Centuries of accumulated superstition, disgust, and fear were not easily erased, of course, and the relatively greater opportunities Frantz enjoyed must be weighed against the still heavy social cost. Whatever magistrates and ministers said, most of Frantz’s contemporaries still considered executioners to be suspicious, if not sinister figures. In a society obsessed with the ritualistic display of rank and honor, pious and honest hangmen were a welcome development, but the perception that these people would pollute others by their mere touch persisted. Many doors would remain closed to the son of Heinrich Schmidt throughout his life. But the growing demand for a new kind of executioner provided young Frantz with an opening, one that he would gladly exploit to achieve the dream that eluded his father and die an honorable man.
The art of the executioner
We know nothing directly of Frantz Schmidt’s childhood and youth in Hof. A surprising number of his experiences would have been similar to those of any middle-class boy in sixteenth-century Germany, despite his father’s infamous occupation. His first six or seven years were spent mostly in the company of adult women as well as other children. Frantz’s mother died sometime before his sixth birthday, possibly during or shortly after his birth—an all-too-common occurrence at the time—at which point an aunt or grandmother most likely stepped into the maternal role. In 1560 he acquired a stepmother, also a common experience for the day, when his widower father married Anna Blechschmidt, likely from an executioner family herself, in nearby Bayreuth.53 Despite the bad press of the Brothers Grimm, many early modern stepmothers enjoyed positive, even loving relationships with their stepchildren. We can only hope that this was the case for young Frantz.
If the family’s social isolation in Hof was as severe as Frantz later suggested, his childhood must have been a solitary one. Toddlers and young children of the day were fairly unsupervised—at least by modern Western standards—and were free to explore open wells, cooking fires, and a multitude of other dangerous places that routinely claimed many young lives. Perhaps this liberty provided Frantz with some playmates, undaunted by the prejudices of their parents. We know that he had at least one older sister, Kunigunda, who reached adulthood; it’s possible, even likely, that he had other siblings who were victims of the dreadful 50 percent mortality rate for all children under the age of twelve.

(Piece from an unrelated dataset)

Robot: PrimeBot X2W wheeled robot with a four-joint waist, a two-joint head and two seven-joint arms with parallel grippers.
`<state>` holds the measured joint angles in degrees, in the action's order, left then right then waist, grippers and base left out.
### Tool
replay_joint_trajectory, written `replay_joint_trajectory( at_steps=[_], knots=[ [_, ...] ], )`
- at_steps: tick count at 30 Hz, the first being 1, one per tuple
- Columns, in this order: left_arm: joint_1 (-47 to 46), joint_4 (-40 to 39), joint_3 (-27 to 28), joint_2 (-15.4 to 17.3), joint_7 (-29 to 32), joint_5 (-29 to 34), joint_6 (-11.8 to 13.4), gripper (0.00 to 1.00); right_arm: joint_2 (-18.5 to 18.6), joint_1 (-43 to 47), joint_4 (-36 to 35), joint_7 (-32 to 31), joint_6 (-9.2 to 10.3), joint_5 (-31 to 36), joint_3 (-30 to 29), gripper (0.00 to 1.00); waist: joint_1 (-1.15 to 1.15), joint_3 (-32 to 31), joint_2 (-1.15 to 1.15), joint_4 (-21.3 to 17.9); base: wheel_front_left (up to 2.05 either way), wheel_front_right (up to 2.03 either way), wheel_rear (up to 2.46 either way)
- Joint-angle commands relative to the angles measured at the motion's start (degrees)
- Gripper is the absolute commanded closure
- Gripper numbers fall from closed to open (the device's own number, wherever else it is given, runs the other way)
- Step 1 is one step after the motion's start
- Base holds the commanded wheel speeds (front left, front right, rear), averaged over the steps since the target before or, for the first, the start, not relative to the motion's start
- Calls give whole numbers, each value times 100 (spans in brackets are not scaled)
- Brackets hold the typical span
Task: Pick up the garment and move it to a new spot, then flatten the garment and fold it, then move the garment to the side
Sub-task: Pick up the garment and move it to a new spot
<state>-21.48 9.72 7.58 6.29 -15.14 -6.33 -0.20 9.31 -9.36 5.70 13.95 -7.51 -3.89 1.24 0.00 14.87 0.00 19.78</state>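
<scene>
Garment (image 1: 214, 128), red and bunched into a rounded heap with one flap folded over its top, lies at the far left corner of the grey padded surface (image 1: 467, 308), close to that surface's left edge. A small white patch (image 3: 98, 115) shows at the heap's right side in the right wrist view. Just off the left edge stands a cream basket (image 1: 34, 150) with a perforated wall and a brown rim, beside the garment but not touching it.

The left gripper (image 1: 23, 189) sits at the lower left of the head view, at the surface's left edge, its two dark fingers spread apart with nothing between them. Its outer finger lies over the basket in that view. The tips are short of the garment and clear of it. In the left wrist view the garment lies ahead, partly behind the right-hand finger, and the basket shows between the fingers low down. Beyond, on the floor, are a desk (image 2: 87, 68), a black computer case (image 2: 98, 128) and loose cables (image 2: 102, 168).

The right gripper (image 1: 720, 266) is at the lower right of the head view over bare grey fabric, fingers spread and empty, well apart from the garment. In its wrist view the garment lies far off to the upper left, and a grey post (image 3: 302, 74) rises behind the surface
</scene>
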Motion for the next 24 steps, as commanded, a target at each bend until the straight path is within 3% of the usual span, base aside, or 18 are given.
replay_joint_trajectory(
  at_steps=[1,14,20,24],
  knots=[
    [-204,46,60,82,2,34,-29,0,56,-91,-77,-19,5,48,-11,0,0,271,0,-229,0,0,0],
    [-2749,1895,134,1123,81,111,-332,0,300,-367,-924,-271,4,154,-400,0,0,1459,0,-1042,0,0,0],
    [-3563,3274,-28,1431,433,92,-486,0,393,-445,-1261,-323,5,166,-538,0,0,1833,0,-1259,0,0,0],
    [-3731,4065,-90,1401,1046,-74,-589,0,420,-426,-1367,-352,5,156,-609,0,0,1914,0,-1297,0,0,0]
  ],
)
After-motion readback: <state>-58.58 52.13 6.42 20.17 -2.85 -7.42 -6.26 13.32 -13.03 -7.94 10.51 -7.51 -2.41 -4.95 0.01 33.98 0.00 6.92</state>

About the time that Heinrich Schmidt remarried, Frantz probably acquired more household chores and began to learn the basics of reading, writing, and arithmetic. In some locations, executioners’ children were permitted to attend a local Latin school or German grammar school, always on a fee basis. Frantz’s Nuremberg kinsman Lienhardt Lippert later complained bitterly that other parents refused to let their children sit next to his own son in school, but city officials refused to intervene, suggesting instead that the boy be taught at home.54 Hof maintained both a parochial (German) school and a Latin school (founded by a student of Philipp Melanchthon), but the matriculation records have not survived, so we can’t be sure whether Frantz learned to read and write at school, from a private tutor, or from one of his parents. His adult writing, as well as his elegant signature, suggest rudimentary training in German and perhaps some Latin. But he writes completely without punctuation and employs idiosyncratic syntax and spelling, displaying no apparent awareness of literary or even plain notarial style. Like many “semieducated” artisans of the day, Frantz Schmidt wrote as he spoke, without artifice. He was a practical chronicler who valued fact and expediency, sometimes even at the expense of clarity.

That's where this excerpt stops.